While this focus on new emission norms is urgent and important, competition is also intense. Developing new cars to be in tune with customer expectations and competitor offerings has become a challenge. Consumer tastes change quickly and a given model has a short lifecycle. We have seen this in SUVs in India. The Renault Duster, Mahindra SUV 500 and Ford Ecosport all did well but for six-eight months, maybe a year at most, until a new and fresher offering came into the market from a competitor. Yet, we know that making a car has major fixed costs in dies and tooling, and recovering these costs needs volumes. But consumers are looking at a car more and more like the way they buy a mobile phone—something they want to change often. Reconciling these tradeoffs will be a major managerial challenge, and calls for simultaneous innovation in design, production and marketing.

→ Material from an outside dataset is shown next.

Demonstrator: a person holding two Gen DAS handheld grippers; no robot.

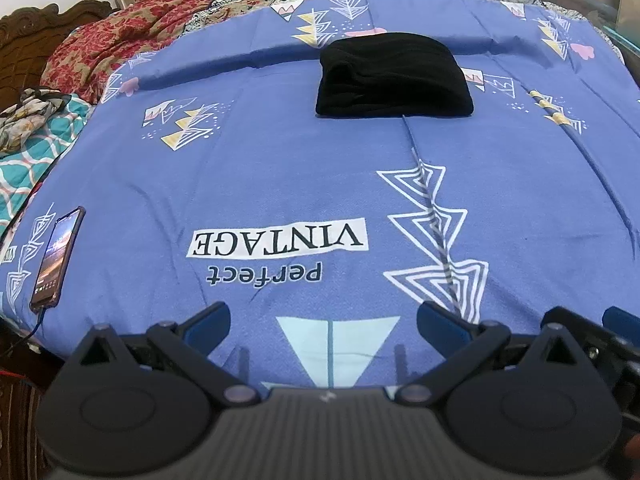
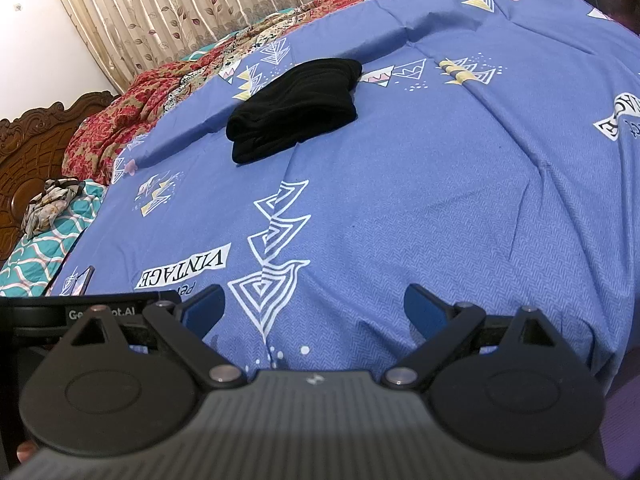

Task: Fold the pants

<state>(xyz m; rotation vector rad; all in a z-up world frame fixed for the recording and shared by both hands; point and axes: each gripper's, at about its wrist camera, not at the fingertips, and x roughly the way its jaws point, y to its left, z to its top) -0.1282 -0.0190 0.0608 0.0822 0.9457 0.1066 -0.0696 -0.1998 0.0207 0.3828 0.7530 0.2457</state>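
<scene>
Toward the upper centre of both views, the black pants (image 1: 394,76) lie as a compact folded bundle on the blue bedspread (image 1: 280,168), so the folding looks finished. Left claw (image 1: 324,322) and right claw (image 2: 314,304) hang wide open, empty, well apart from the pants.

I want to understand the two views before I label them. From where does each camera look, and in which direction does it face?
Left wrist: sits on the left gripper at the near edge of the bed, facing straight across the blue bedsheet to the folded black pants; its open gripper shows, and a phone lies far left.
Right wrist: sits on the right gripper, also low at the near edge, facing left across the bed toward the pants and wooden headboard; its open gripper shows.
Shared: pants, bedsheet, phone, red floral blanket.
</scene>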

Established automobile manufacturers have to simultaneously run with three horses—the models based on existing technology (though, of course, keeping up with the advances in emission norms) with all the attendant competitive challenges; the technology that is already established but only partially diffused (like hybrids); and the next generation vehicles (electric vehicles, fuel cells, etc.). Not surprisingly, specialised firms like Tesla Motors have emerged to disrupt the next generation vehicle arena. And then, there’s the completely different business model, the driverless car, promoted by tech companies like Google and Apple that could completely upend the automobile industry as we know it today.
Clearly, exciting yet complex times are ahead for innovation in the automotive sector.